会計事務所、税理士事務所では、簿記の2級以上を取得できていると就職に有利に働きます。基礎的な帳簿管理、経理上の計算能力を求められるこの職場は、簿記検定試験で試される知識が全て生かすことができ、必要な知識といえます。

経営コンサルティング

さまざまな企業や団体に依頼され、経営に関して問題点や改善点を見つけて調査して分析することで解決策を探すことです。そして、企業や団体の経営を良いものにするため、アドバイスやマネジメントを行います。
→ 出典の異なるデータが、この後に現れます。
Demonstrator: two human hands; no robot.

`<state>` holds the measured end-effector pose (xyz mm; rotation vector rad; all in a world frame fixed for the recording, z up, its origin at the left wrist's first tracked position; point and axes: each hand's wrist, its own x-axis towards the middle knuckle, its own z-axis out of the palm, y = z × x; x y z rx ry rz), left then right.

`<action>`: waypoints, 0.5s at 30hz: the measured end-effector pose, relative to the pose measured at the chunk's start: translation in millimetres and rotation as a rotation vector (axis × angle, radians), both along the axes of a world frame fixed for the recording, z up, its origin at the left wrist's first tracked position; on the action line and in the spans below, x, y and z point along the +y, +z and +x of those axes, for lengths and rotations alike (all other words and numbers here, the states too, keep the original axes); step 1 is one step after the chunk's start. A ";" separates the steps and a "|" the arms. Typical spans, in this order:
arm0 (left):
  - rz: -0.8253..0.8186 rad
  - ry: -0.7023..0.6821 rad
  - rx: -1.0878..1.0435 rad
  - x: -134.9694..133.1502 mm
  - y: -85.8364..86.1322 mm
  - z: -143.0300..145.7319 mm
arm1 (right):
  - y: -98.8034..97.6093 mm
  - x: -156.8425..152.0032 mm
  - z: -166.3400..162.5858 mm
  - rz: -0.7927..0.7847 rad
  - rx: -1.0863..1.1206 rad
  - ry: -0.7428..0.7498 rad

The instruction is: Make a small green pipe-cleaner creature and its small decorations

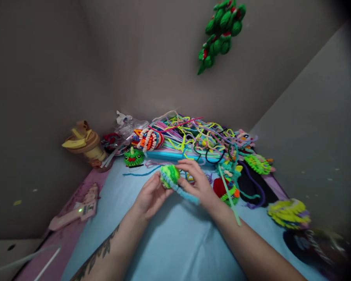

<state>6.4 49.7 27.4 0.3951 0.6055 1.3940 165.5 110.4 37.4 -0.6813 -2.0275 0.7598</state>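
A round green and yellow-green ball of pipe cleaner (170, 171) is between my two hands, over the blue cloth. A light blue pipe cleaner (188, 195) runs across the ball's front, and its loose end sticks out to the lower right. My left hand (150, 195) grips the ball from the left and below. From the right, my right hand (197, 181) has its thumb against the ball, with the index finger bent over the top. Whether the right fingertips also pinch the blue strand is hard to see.
Behind my hands a blue tray (178, 157) is heaped with colourful pipe cleaners (187, 136). A green horned figure (133, 157) sits to the left, near a tan cup (90, 146). A pink glue gun (78, 210) lies farther left. A pale green strand (229, 195) crosses by my right forearm.
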 end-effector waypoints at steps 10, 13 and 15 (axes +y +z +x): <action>0.010 0.206 0.082 -0.2 -2.9 14.4 | 2.7 -29.3 -15.2 -0.071 -0.110 -0.075; 0.025 0.221 0.086 -0.2 -2.7 15.1 | 1.2 -28.4 -18.8 -0.129 -0.171 -0.108; 0.040 0.225 0.096 0.0 -3.8 15.3 | 2.4 -26.0 -18.4 -0.096 -0.151 -0.107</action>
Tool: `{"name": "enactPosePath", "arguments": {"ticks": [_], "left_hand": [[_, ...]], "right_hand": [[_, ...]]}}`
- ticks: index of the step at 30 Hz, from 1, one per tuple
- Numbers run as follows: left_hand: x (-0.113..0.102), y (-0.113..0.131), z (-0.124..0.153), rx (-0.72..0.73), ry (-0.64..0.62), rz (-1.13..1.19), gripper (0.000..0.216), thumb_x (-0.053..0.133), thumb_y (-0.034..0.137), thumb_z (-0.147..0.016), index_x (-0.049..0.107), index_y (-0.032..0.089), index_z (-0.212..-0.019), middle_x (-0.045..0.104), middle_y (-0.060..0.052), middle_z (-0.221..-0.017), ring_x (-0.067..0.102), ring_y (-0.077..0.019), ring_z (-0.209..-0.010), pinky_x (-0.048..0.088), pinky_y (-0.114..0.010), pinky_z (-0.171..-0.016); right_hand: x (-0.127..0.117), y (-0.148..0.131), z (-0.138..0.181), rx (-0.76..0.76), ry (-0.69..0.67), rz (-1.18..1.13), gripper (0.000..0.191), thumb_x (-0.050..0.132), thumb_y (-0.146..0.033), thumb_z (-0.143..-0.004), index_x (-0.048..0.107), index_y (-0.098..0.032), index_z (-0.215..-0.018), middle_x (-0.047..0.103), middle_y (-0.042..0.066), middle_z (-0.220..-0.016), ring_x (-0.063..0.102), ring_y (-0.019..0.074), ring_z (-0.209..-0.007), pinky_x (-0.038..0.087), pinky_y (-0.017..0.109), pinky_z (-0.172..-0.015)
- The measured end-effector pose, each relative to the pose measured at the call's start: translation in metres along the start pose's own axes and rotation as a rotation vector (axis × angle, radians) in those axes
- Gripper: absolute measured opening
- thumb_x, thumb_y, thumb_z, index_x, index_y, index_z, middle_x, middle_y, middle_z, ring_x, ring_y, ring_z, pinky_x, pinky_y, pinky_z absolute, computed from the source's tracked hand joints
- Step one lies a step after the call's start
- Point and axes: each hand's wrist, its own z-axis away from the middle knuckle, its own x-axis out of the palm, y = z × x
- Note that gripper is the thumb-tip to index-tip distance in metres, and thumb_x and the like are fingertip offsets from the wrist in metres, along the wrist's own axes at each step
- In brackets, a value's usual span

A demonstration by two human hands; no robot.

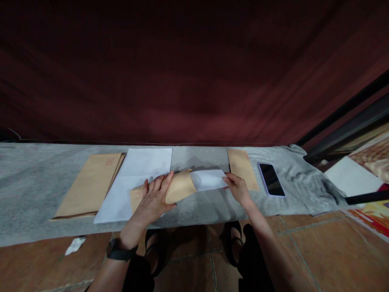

経営コンサルティング業には帳簿や会計を扱う資格である簿記の資格は必要ですので、経営コンサルティングに就きたい人は簿記の資格を取得しておくことをおすすめします。

スキルアップのために簿記取得もおすすめ

簿記の資格にはどんなものあるの?種類と難易度を理解して就職や転職に役立てよう

簿記の資格は経理や会計に関わる仕事ではなく、営業でも役立つ資格です。企業の規模や業種などに関わらず、どんな企業でもお金に関する流れを知ることが必要です。そのため、簿記はビジネスの基礎であるともいえます。就職や転職の際に簿記の資格を持っていることで有利になることがありますので、2級の取得を目指してみるといいでしょう。独学でコツコツ勉強する方法が自分に合っているという人は、計画を立てて勉強しましょう。計画的に一人で勉強するのが苦手な人は、スクールなどを利用して合格を目指すといいでしょう。自己のスキルアップのためにも簿記の資格を取得することをおすすめします。